=== DATA ===

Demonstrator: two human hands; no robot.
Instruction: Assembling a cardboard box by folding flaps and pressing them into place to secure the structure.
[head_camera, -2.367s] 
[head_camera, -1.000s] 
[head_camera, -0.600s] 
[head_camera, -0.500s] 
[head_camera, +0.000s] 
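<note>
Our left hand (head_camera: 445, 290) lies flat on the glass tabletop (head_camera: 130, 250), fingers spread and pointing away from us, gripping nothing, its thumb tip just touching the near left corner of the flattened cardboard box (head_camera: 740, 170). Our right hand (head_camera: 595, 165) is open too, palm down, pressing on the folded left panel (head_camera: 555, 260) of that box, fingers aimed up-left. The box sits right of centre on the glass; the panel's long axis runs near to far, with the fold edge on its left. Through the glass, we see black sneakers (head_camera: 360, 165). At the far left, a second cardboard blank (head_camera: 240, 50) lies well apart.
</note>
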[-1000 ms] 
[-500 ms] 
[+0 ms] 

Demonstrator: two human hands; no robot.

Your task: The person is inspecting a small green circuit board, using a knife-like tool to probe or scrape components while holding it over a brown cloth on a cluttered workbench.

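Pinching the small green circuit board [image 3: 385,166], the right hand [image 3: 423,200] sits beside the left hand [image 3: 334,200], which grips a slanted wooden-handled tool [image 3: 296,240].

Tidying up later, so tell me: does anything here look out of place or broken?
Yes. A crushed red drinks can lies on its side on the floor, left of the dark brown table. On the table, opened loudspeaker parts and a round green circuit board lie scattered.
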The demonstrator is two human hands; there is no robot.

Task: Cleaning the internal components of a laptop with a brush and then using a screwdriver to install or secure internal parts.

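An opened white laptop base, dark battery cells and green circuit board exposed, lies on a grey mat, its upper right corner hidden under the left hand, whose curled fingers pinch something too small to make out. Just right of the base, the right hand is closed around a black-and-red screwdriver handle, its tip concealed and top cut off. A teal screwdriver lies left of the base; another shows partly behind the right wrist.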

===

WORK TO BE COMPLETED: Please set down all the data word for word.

EXERCISE RESULT:
Demonstrator: two human hands; no robot.
Instruction: Assembling a cardboard box by folding flaps and pressing them into place to secure the structure.
[head_camera, -2.367s] 
[head_camera, -1.000s] 
[head_camera, -0.600s] 
[head_camera, -0.500s] 
[head_camera, +0.000s] 
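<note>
Our left hand (head_camera: 445, 290) lies flat on the glass tabletop (head_camera: 130, 250), fingers spread and pointing away from us, gripping nothing, its thumb tip just touching the near left corner of the flattened cardboard box (head_camera: 740, 170). Our right hand (head_camera: 595, 165) is open too, palm down, pressing on the folded left panel (head_camera: 555, 260) of that box, fingers aimed up-left. The box sits right of centre on the glass; the panel's long axis runs near to far, with the fold edge on its left. Through the glass, we see black sneakers (head_camera: 360, 165). At the far left, a second cardboard blank (head_camera: 240, 50) lies well apart.
</note>
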[-1000 ms] 
[-500 ms] 
[+0 ms] 

Demonstrator: two human hands; no robot.

Your task: The person is inspecting a small green circuit board, using a knife-like tool to probe or scrape components while holding it over a brown cloth on a cluttered workbench.

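Pinching the small green circuit board [image 3: 385,166], the right hand [image 3: 423,200] sits beside the left hand [image 3: 334,200], which grips a slanted wooden-handled tool [image 3: 296,240].

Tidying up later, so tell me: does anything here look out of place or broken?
Yes. A crushed red drinks can lies on its side on the floor, left of the dark brown table. On the table, opened loudspeaker parts and a round green circuit board lie scattered.
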The demonstrator is two human hands; there is no robot.

Task: Cleaning the internal components of a laptop with a brush and then using a screwdriver to install or secure internal parts.

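An opened white laptop base, dark battery cells and green circuit board exposed, lies on a grey mat, its upper right corner hidden under the left hand, whose curled fingers pinch something too small to make out. Just right of the base, the right hand is closed around a black-and-red screwdriver handle, its tip concealed and top cut off. A teal screwdriver lies left of the base; another shows partly behind the right wrist.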

There is no more output to give.